Marina Prior has been the Goodwill Ambassador for Samaritan's Purse Australia since 2005. In this capacity she has visited several development projects in Asia, including schools, water projects and distribution of Operation Christmas Child shoe boxes. In 2009 she featured in "A Short Film About Shoe Boxes" to promote Samaritan's Purse and Operation Christmas Child.

== Awards and nominations ==
Prior was appointed a Member of the Order of Australia in the 2023 King's Birthday Honours for "significant service to musical theatre as a singer and performer".

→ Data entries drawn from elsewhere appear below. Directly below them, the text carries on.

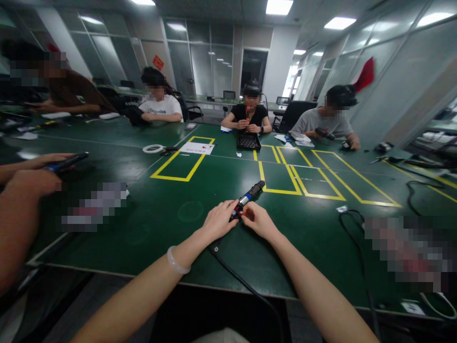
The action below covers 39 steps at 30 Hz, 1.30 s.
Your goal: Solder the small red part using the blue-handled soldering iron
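Note:
A slim black corded hand tool (252, 192) lies slantwise on the green table in front of me, its far end pointing away to the right. A silver cylinder and a blue section show along its middle, with small red parts near my fingers. My left hand (218, 220) grips the near part of the tool from the left, thumb and fingers around it. From the right, my right hand (263, 222) has its fingers bent in a pinch at the red parts; what exactly they hold is hidden. A black cable (246, 282) runs from under my left hand toward the table's front edge.
Yellow tape rectangles (282, 192) mark the green table (171, 252). A white sheet (198, 148), a coiled white cable (153, 149) and a black tray (249, 141) lie farther off. Several people sit around; another person's hands (39, 174) hold a dark tool at left. Blurred-out items lie either side.

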### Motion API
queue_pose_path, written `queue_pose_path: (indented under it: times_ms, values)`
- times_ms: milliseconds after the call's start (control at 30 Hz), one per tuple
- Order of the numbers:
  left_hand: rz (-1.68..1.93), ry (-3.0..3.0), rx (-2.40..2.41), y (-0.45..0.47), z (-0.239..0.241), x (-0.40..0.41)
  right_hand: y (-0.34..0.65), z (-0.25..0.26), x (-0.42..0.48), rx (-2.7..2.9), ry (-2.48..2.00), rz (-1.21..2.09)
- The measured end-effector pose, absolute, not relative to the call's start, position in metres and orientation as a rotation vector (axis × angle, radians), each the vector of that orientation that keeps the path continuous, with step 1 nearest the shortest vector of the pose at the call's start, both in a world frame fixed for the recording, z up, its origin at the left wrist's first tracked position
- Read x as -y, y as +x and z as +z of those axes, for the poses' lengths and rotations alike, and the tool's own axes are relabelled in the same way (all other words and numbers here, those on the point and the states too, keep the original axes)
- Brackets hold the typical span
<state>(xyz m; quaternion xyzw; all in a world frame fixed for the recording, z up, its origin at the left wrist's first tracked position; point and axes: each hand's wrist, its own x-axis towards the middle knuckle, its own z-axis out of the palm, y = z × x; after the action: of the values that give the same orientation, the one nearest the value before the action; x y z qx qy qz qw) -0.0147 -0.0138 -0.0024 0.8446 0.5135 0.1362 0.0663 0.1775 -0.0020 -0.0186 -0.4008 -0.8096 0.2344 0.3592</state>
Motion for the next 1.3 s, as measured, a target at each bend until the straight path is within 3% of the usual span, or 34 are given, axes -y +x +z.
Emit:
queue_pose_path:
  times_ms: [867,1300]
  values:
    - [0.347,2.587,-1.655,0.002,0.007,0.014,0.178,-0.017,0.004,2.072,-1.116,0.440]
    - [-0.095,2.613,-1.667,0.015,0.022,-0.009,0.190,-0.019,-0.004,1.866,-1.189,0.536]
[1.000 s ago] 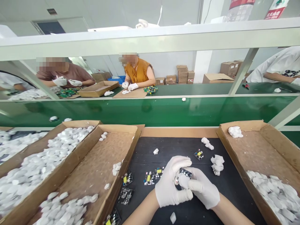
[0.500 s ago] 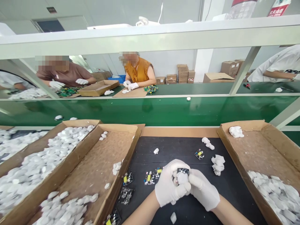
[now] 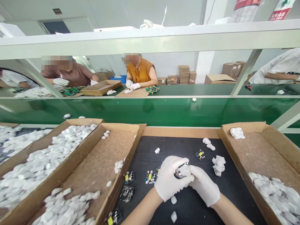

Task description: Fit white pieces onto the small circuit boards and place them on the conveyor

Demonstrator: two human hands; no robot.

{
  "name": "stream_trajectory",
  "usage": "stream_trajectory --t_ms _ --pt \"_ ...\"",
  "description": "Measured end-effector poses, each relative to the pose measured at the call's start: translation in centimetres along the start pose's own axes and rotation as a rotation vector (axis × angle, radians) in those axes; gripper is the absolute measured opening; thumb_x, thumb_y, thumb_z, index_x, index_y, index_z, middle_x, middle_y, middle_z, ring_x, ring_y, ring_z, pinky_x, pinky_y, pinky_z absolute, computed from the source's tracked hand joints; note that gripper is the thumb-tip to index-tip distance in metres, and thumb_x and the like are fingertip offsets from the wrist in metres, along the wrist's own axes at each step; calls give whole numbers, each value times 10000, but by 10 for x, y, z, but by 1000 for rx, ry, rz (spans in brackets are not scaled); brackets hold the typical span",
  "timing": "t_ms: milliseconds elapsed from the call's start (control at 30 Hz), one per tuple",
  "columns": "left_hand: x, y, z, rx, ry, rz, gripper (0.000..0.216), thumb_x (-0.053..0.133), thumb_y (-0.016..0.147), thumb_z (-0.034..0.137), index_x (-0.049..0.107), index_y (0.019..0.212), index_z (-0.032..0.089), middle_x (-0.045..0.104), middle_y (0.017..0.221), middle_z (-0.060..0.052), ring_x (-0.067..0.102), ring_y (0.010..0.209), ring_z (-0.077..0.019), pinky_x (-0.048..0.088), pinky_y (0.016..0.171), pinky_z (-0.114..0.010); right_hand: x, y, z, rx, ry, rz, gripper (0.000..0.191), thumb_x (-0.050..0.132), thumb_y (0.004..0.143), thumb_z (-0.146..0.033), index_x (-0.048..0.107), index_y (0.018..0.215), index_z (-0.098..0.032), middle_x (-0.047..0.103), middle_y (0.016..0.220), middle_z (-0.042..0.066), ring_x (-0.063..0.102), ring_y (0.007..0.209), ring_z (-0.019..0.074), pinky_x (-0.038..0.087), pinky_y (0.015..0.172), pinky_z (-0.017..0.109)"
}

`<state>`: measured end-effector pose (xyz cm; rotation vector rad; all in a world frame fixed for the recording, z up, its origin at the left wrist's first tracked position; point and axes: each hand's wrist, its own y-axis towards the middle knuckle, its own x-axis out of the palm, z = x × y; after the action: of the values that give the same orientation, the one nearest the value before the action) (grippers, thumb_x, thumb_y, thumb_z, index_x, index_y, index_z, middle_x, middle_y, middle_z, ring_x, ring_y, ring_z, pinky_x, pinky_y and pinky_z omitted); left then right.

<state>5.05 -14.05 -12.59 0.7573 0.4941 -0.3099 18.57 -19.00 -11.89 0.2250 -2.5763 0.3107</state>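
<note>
Both my hands wear white gloves and meet over the black work surface. My left hand curls around a small circuit board, with a white soft-looking piece against it. My right hand closes on the right side of the same board and white piece; its fingertips are partly hidden. Just left of my left hand lie boards with yellow parts. Two loose white pieces are below my hands. Another circuit board lies beyond my right hand, near a crumpled white clump.
Cardboard trays holding white pieces stand on the left and right. More circuit boards lie beside the left tray. Behind runs a green conveyor belt under a white frame. Co-workers sit across it.
The board in my hands has tilted, and the white piece now covers more of it. A loose white piece below my hands shows more fully. The view has shifted slightly.
</note>
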Motion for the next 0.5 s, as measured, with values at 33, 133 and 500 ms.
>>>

Prior has received numerous awards; these include three Green Room Awards (Les Miserables in 1990, The Phantom of the Opera in 1991, and Kiss Me, Kate in 2005) and in 1993 the Advance Australia Award for her contribution to the performing arts.

Prior was inducted into Australia's 100 Entertainers of the Century.

===Helpmann Awards===
The Helpmann Awards is an awards show, celebrating live entertainment and performing arts in Australia, presented by industry group Live Performance Australia since 2001. Note: 2020 and 2021 were cancelled due to the COVID-19 pandemic.

! Ref.

| Year | Nominee / work | Award | Result | Ref. |
|---|---|---|---|---|
| 2003 | Marina Prior - The Witches of Eastwick | Best Female Actor in a Musical | Nominated |  |
| 2006 | Marina Prior - The 25th Annual Putnam County Spelling Bee | Best Female Actor in a Musical | Nominated |  |
| 2008 | Marina Prior - Guys and Dolls | Best Female Actor in a Musical | Nominated |  |
| 2011 | Marina Prior - Mary Poppins | Best Female Actor in a Supporting Role in a Musical | Nominated |  |
| 2018 | Marina Prior - Dream Lover: The Bobby Darin Musical | Best Female Actor in a Musical | Nominated |  |

===Mo Awards===
The Australian Entertainment Mo Awards (commonly known informally as the Mo Awards), were annual Australian entertainment industry awards. They recognise achievements in live entertainment in Australia from 1975 to 2016. Marina Prior won three awards in that time.
 (wins only)

| Year | Nominee / work | Award | Result (wins only) |
|---|---|---|---|
| 1990 | Marina Prior | Female Musical Theatre Performer of the Year | Won |
| 1994 | Marina Prior | Female Musical Theatre Performer of the Year | Won |
| 2008 | Marina Prior | Brian Stacey Female Musical Theatre Performer of the Year | Won |

== Personal life ==
From 1991 Marina Prior was married to Peter Lowrey, also a musical theatre actor: they have three children; by 2012 she had married Grant Piro, an actor.

Prior became a devout Christian in the late 1990s. She has worked for charity organisations Samaritan's Purse (on their Operation Christmas Child) and Vision Australia's Carols by Candlelight.